RT-PCR. Based on HLA-DR and CD45 expression, 20–50,000 cells were sorted from single-cell suspensions derived from duodenal biopsies by digestion. Cells were spun down, resuspended in 200 μl RLT lysis buffer, and stored at −70 °C until use. Similar number of peripheral blood mononuclear cells that were incubated with either medium or 12.5 μg ml−1 CpG ODN 2216 for 4 h were used as positive control. RNA was prepared with the microRNAeasy kit (Qiagen, Valencia, CA) according to the manufacturer’s instructions, followed by cDNA synthesis. Subsequently, preamplification of all mRNA of interest was performed using Taqman preamp mastermix (Applied Biosystems, Carlsbad, CA) using a 96-well Veriti thermal cycler from Applied Biosystems. In pilot experiments, four housekeeping genes were compared: GAPDH, CKDNB1, CASC3, and RPL13A. The two showing most similar expression across the populations, RPL13A and CASC3, were included in all assays, and RPL13A was used to calculate relative expression. RT-PCR was performed in triplicates in a 384-well 7900HT fast RT-PCR system (Applied Biosystems). Expression of IFNB1 and five IFN-α subtypes, IFNA1, IFNA2, IFNA4, IFNA5, and IFNA8, were assessed in addition to the expression of IL-28A/IFNL2 and IL-29/IFNL1. All expression assays and master mixes were purchased from Applied Biosystems.

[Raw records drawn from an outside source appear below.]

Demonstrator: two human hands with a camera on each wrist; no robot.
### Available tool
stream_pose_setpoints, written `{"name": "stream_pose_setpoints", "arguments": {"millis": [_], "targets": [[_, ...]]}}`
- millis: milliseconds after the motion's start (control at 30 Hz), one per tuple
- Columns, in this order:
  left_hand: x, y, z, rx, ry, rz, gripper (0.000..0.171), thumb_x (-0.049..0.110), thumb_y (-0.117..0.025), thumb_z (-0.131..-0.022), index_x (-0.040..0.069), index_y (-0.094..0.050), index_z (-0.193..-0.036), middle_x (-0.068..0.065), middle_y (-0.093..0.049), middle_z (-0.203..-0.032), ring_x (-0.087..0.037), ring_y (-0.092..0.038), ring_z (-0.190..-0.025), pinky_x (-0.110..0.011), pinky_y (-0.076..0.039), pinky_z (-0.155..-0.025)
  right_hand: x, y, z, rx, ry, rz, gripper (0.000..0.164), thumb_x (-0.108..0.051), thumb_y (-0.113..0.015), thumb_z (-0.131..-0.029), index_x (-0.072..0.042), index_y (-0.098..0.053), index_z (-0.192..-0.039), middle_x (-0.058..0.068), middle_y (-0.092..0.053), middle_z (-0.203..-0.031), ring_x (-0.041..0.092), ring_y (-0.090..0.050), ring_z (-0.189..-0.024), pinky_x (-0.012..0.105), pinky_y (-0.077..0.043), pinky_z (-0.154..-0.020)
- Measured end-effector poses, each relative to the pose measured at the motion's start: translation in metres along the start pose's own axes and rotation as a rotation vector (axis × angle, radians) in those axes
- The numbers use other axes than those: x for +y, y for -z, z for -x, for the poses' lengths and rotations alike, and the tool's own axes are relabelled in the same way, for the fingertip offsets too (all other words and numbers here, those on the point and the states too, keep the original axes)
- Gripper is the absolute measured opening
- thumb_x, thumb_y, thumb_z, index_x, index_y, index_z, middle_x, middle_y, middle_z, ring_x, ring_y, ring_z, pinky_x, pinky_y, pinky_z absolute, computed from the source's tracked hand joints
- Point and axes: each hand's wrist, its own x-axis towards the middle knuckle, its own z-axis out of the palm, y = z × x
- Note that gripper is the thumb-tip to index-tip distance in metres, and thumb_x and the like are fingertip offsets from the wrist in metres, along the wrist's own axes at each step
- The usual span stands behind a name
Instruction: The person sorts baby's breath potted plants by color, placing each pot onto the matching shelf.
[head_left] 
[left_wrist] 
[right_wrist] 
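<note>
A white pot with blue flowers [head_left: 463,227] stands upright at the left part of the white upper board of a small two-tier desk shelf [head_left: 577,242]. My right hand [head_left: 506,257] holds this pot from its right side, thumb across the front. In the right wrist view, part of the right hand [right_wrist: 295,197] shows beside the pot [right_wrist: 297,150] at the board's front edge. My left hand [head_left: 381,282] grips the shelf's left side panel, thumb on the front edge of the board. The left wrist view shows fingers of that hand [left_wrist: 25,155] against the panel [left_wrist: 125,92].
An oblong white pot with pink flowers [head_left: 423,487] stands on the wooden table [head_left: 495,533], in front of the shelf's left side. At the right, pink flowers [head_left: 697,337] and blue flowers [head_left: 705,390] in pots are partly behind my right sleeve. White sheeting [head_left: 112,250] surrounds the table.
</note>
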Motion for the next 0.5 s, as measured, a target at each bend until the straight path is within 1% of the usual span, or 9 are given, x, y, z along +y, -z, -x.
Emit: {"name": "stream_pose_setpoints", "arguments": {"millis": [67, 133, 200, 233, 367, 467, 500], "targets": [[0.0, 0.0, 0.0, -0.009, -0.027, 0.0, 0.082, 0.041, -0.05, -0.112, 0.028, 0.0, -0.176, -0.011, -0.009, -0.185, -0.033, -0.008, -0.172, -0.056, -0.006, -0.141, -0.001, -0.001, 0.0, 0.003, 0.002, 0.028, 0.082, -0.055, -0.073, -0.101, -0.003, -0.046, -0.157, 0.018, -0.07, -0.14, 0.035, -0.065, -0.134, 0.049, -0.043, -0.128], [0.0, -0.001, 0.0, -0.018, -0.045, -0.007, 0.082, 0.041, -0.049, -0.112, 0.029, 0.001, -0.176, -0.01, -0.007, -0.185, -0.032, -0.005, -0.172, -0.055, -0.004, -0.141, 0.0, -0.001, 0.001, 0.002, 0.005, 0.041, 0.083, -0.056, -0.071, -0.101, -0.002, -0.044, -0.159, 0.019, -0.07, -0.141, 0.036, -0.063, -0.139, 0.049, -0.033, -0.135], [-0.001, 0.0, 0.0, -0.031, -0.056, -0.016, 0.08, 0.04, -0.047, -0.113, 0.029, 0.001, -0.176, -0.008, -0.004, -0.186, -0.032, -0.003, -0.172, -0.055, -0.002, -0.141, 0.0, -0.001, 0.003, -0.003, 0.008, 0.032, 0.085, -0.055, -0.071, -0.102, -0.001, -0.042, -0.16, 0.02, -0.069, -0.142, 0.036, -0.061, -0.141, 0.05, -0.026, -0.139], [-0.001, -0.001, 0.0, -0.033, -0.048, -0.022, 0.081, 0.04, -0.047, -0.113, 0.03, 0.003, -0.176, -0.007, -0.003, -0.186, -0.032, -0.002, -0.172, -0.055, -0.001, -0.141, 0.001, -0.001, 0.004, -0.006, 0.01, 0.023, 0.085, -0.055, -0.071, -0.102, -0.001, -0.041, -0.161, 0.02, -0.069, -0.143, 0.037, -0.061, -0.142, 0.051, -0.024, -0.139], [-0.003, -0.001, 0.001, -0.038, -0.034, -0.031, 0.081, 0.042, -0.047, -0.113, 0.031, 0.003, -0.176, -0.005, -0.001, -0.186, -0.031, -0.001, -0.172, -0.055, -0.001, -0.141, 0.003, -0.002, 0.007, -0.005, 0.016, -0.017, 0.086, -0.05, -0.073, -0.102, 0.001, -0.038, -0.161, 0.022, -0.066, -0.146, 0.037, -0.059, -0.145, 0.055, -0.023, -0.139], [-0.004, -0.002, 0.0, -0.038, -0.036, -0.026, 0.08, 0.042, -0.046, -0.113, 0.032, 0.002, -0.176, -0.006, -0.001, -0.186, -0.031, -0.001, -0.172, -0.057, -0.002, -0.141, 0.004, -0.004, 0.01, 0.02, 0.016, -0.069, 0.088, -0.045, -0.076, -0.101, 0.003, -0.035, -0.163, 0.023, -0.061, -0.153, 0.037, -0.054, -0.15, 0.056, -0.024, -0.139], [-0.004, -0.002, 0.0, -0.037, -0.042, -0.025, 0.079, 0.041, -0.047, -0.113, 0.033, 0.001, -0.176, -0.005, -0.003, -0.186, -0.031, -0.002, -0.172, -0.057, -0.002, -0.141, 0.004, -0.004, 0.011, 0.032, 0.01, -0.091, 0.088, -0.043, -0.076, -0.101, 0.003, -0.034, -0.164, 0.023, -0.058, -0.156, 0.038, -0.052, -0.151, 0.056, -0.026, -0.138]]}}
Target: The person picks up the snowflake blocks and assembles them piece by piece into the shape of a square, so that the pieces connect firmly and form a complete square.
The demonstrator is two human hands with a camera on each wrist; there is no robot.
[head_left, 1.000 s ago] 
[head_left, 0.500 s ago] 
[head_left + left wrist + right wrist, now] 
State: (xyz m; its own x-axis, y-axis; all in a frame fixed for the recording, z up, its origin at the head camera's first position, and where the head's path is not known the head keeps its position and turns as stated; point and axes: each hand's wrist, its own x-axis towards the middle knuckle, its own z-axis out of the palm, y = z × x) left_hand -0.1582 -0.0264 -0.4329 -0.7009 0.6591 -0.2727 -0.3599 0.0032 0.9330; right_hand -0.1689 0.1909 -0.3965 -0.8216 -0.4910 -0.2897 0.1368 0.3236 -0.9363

ELISA. Lysates were prepared from whole biopsies as described in the western blot section, and IFN-λ concentration per 50 μg protein was measured in duplicates with ELISA using Verikine human interferon-lambda kit (PBL Interferonsource, Piscataway, NJ) according to the manufacturer’s instructions.

Statistical analysis. Mann-Whitney test was used to assess the difference between densities of PDCs in CD patients and controls. Student’s t-test was used to compare the relative mRNA expression of IFN-α subtypes in CD patients and controls.